Interference with serum assays is not the only cause of a falsely elevated creatinine: increased creatinine production and decreased creatinine secretion results in an inaccurate elevation. A history of dietary supplementation with creatine, vigorous exercise, and a carnivorous diet leads to an increase production of creatinine and inaccurate elevation of creatinine. Trimethoprim, H2‐blockers, and salicylates can decrease the secretion of creatinine in urine, giving rise to an inaccurate elevation of serum creatinine. BUN is an imperfect marker of renal function, but in the setting of an acutely poisoned patient with possible acute kidney injury, a normal BUN would not be expected. Interpretation of BUN must include preexisting comorbidities such as chronic liver disease, nutritional status, catabolic status, volume status, and steroid use. In the poisoned patient with an acute elevation of creatinine, other laboratory abnormalities such as metabolic acidosis, an elevated lactic acid and anion gap, proteinuria, or the presence of an increased serum osmolar gap would be expected.

A limitation of this case report was the inability to obtain a nitromethane level. Many medical centers either are unable to obtain a level or it is sent out to an external laboratory, with a turnaround time that is not beneficial in the acute care of the patient. Another consideration is the undetectable methanol level: results of the first methanol‐level test at the outside hospital were not provided, and levels in the second test were undetectable after 19.5 hours. Methanol is quickly absorbed from the gastric mucosa but has a substantive half‐life 30 to 85 hours. As methanol is fairly volatile, there is a possibility that the methanol was exposed to air and partially evaporated, as the patient's parents reported she drank from the container with a straw. Even if methanol was detectable, end‐organ dysfunction, such as renal failure, is unlikely to present as an isolated finding in methanol toxicity in the absence of prolonged metabolic acidosis and other neurologic sequela as coma, central nervous system (CNS) and respiratory depression, and visual impairment. Nitroalkanes are derivatives of hydrocarbons, and typically most exposures to hydrocarbons cause respiratory, CNS, arrhythmia, and gastrointestinal symptoms but not isolated nephrotoxicity. There are a few exceptions, such as toluene, which can cause a renal tubular acidosis, hyperchloremia, and hypokalemia, with an increasing anion gap with metabolism of toluene.

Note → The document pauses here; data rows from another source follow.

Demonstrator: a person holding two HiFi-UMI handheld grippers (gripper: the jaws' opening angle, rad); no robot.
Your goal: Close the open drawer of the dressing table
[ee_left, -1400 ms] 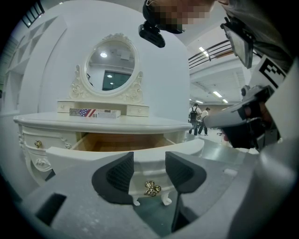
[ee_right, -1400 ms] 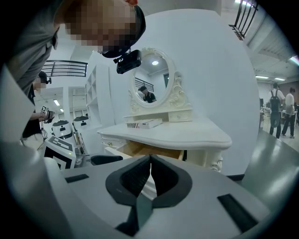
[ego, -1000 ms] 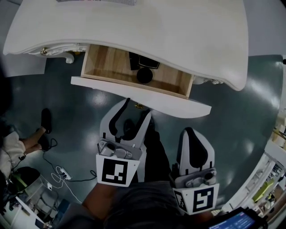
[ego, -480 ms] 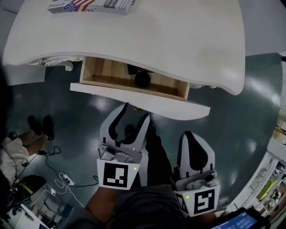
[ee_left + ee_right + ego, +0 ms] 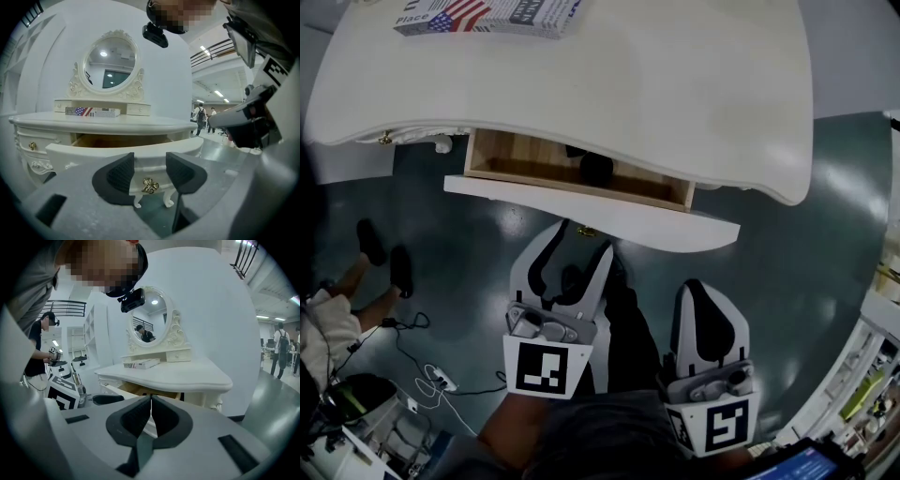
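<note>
White drawer partly open, left gripper at its handle

Closest to the person, the right gripper (image 5: pixel 695 286) hangs back beside their dark trouser leg, well apart from the furniture. In the right gripper view its 2 black pads (image 5: pixel 140 416) meet along a thin line, with nothing between them.

Further forward and to the left, the left gripper (image 5: pixel 584 236) points at the drawer (image 5: pixel 591 212). Its jaws stand moderately apart and grip nothing. In the left gripper view the small brass handle (image 5: pixel 150 185) shows in the gap between the 2 pads (image 5: pixel 123 172), low on the white drawer front (image 5: pixel 126 150). From above, the fingertips reach right up to the front's lower edge; whether they touch it cannot be told.

Beyond the front panel, the drawer is partly pulled out from under the dressing table (image 5: pixel 628 84). A strip of its pale wooden inside (image 5: pixel 525 155) is open to view, and a round black object (image 5: pixel 598 168) lies in it, half under the tabletop's curved edge.

On the far side of the white tabletop lies a flat box (image 5: pixel 487 14) printed with stars and stripes. In the left gripper view it sits in front of a low shelf, and an oval mirror (image 5: pixel 111 58) in a carved white frame rises behind it.

At the left of the grey-green floor (image 5: pixel 825 244), a person's 2 dark shoes (image 5: pixel 370 241) and some cables (image 5: pixel 431 364) are visible.
</note>
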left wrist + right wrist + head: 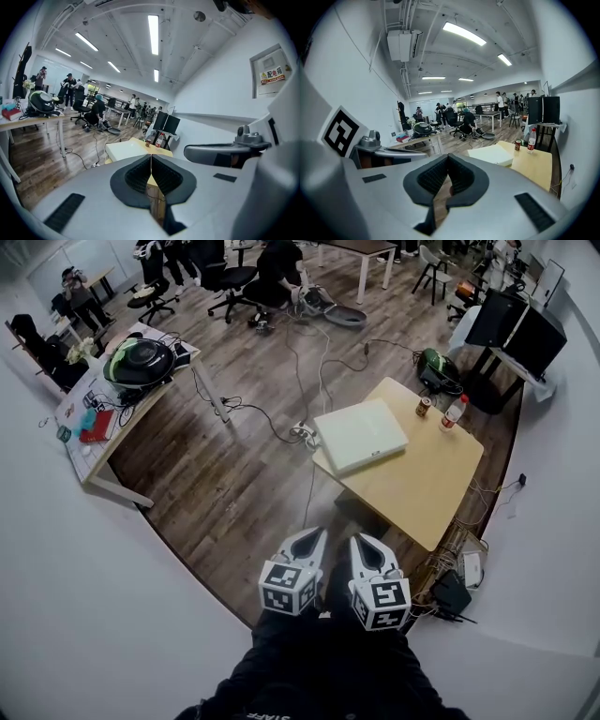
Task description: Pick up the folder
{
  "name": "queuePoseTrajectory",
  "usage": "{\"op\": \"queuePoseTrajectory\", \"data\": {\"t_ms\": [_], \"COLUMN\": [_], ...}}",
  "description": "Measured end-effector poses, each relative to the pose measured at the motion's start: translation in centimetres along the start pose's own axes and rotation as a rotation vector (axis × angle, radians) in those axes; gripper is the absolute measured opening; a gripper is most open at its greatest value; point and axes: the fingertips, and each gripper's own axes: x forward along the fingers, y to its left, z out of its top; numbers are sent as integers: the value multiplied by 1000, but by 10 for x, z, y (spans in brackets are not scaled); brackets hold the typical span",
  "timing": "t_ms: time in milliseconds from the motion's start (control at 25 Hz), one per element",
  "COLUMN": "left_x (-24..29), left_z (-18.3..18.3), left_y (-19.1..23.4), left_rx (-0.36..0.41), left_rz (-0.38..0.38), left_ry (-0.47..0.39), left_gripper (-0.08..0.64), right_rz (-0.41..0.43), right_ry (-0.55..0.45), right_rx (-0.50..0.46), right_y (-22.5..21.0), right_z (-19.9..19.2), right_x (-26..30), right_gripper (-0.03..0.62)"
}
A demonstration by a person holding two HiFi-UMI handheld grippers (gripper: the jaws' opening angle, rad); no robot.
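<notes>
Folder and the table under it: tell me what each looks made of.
The folder looks like matte plastic or coated card. It is an even off-white with no shine and has rounded corners, but the views are too distant to settle which. The table looks like pale wood or a wood-look laminate. Its top is smooth, flat and light yellow, and no grain can be made out.

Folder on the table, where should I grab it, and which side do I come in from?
Take the folder by its left corner as the head view shows it. That corner seems to jut past the table's edge. The folder lies flat, so a jaw can probably slip under only there; come in level from the open floor side. The can and bottle stand at the far edge, clear of that approach.
</notes>
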Motion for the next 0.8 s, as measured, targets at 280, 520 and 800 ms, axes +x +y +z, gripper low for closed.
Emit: {"op": "queuePoseTrajectory", "data": {"t_ms": [280, 520, 800], "left_x": [67, 144, 220], "left_z": [33, 77, 114], "left_y": [10, 10, 5], "left_rx": [25, 42, 72], "left_rz": [20, 14, -2], "left_ry": [-8, -7, 21], "left_gripper": [35, 35, 35], "right_rz": [4, 0, -8], "right_ry": [-27, -19, -6], "right_rx": [8, 19, 55], "right_y": [-58, -124, -193], "right_z": [27, 56, 82], "right_x": [45, 85, 124], "right_gripper": [21, 21, 21]}}
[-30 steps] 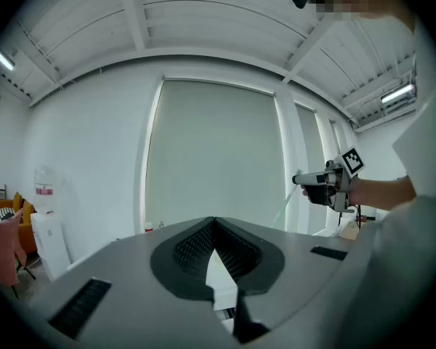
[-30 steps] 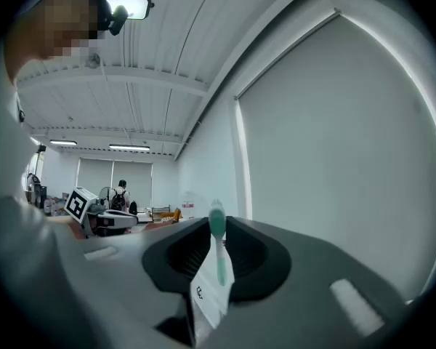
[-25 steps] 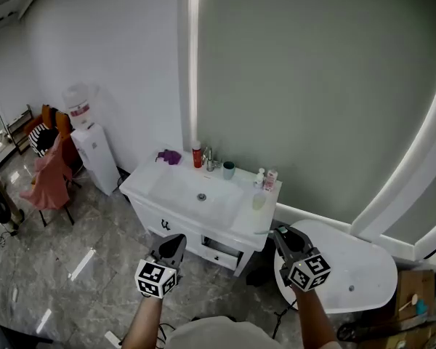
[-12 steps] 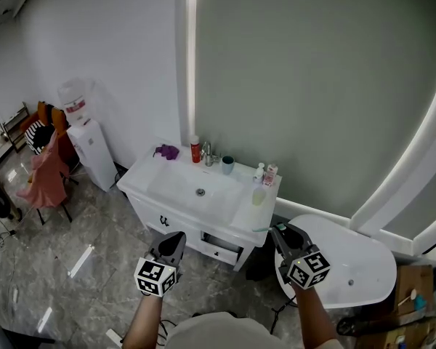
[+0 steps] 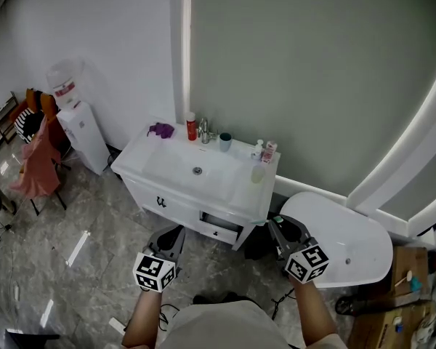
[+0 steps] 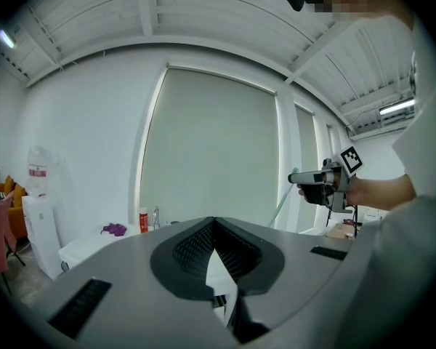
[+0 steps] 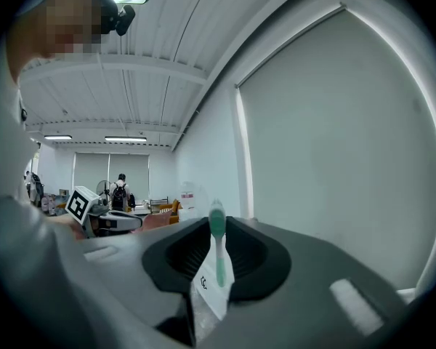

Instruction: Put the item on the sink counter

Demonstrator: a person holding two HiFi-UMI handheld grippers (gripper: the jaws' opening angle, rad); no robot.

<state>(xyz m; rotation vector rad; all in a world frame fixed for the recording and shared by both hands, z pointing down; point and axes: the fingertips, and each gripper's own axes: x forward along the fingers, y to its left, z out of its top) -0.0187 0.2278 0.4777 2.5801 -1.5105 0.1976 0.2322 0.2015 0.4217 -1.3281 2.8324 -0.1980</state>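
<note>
A white sink counter (image 5: pixel 154 158) stands against the grey wall ahead, with a basin in its middle. My right gripper (image 5: pixel 279 226) hangs short of the counter's right front corner, shut on a green toothbrush (image 7: pixel 217 247) that stands upright between the pads. The brush also shows as a thin green stick (image 6: pixel 279 209) below the right gripper (image 6: pixel 303 179) in the left gripper view. My left gripper (image 5: pixel 171 238) hovers in front of the vanity's drawers, shut with nothing in it (image 6: pixel 216 247).
On the counter sit a purple cloth (image 5: pixel 160 129), a red bottle (image 5: pixel 192 126), a tap (image 5: pixel 204 131), a teal cup (image 5: pixel 224 142) and small bottles (image 5: pixel 259 151). A white oval table (image 5: pixel 352 242) stands right, a water dispenser (image 5: pixel 76 126) and a draped chair (image 5: pixel 36 167) left.
The sink counter has slid up and left in the head view as the view shifted. Both grippers keep their pose and the toothbrush stays gripped.
</note>
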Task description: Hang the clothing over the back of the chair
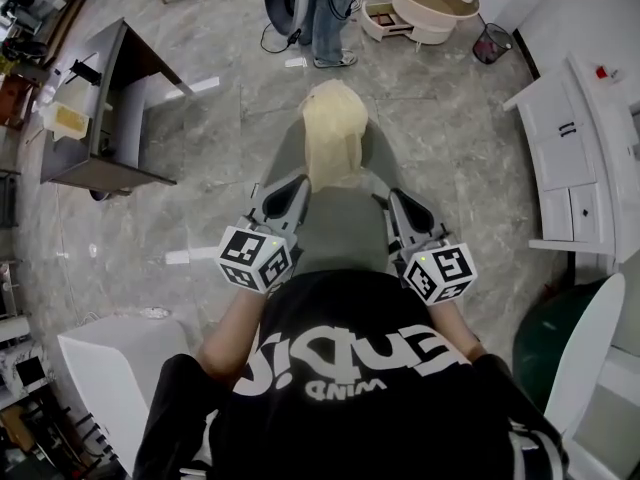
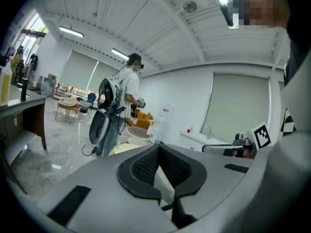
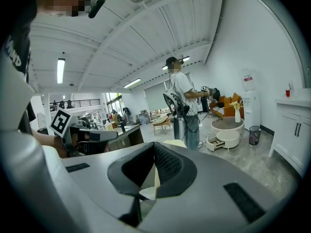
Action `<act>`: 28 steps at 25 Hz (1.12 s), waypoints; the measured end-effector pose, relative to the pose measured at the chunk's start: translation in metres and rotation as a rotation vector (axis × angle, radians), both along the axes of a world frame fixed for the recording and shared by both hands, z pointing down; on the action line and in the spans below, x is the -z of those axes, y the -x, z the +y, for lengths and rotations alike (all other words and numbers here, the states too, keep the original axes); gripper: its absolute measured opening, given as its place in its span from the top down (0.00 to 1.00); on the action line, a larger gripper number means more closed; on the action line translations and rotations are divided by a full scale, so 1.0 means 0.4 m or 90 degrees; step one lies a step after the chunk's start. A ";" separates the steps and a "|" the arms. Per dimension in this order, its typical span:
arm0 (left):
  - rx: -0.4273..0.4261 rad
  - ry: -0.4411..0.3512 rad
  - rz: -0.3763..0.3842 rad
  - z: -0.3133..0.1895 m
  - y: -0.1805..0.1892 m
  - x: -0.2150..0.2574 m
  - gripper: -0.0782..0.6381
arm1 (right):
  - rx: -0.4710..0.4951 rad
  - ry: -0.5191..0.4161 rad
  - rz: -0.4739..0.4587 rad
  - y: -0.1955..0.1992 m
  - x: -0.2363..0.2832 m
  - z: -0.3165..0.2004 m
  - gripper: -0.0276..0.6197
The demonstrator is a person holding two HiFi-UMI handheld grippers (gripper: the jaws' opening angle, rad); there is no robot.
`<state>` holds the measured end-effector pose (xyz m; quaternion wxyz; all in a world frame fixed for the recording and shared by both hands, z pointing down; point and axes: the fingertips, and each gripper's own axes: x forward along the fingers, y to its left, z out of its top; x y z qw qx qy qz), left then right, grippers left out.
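A grey-green garment (image 1: 340, 233) hangs stretched between my two grippers, in front of my chest. My left gripper (image 1: 296, 192) is shut on its left edge, and pale cloth (image 2: 163, 182) shows pinched between the dark pads (image 2: 141, 169). Over at the garment's right edge my right gripper (image 1: 401, 204) is shut too, with a strip of the cloth (image 3: 147, 180) between its pads (image 3: 170, 166). Just beyond the garment stands the cream chair (image 1: 334, 128), its back nearest me. In their own views the left gripper (image 2: 158, 146) and the right gripper (image 3: 154, 145) point almost level across the room.
A dark desk (image 1: 100, 118) stands at the left, white cabinets (image 1: 580, 158) at the right. A person (image 1: 325, 13) stands beyond the chair near a round white table (image 1: 430, 3) and a bin (image 1: 492, 43). A white chair (image 1: 105, 368) is at my lower left.
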<state>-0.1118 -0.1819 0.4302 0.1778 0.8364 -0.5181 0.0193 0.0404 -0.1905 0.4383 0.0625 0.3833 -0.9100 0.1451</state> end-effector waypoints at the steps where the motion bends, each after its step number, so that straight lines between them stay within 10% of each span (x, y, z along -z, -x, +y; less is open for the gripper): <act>1: 0.001 -0.007 -0.007 0.011 0.000 0.005 0.87 | 0.002 -0.002 0.000 -0.001 0.001 0.004 0.94; 28: 0.066 -0.060 -0.081 0.103 0.045 0.018 0.87 | 0.035 -0.036 -0.007 0.014 0.019 0.047 0.94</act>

The primary contribution of this case report is the confirmation of first‐order clearance of nitromethane in a pediatric patient. This case demonstrates how Jaffe assay–derived serum creatinine may be useful in the pediatric population to establish, indirectly quantify, and trend nitromethane exposure, with essential concurrent use of an enzymatic assay to determine actual creatinine, for example, in confirming normal‐range creatinine and when managing coexposures such as methanol. Nitromethane levels may be inferred from the difference between Jaffe assay creatinine and enzymatic assay creatinine. This case also highlights the clinical value of toxicological research on nitromethane. Based on convincing evidence from prior studies that nitromethane can falsely elevate serum creatinine, the pediatric patient in this case report was spared an unnecessary trip to the pediatric intensive care unit, unnecessary tests, and unnecessary and potentially harmful interventions.

CONFLICT OF INTEREST

The authors declare no conflict of interest.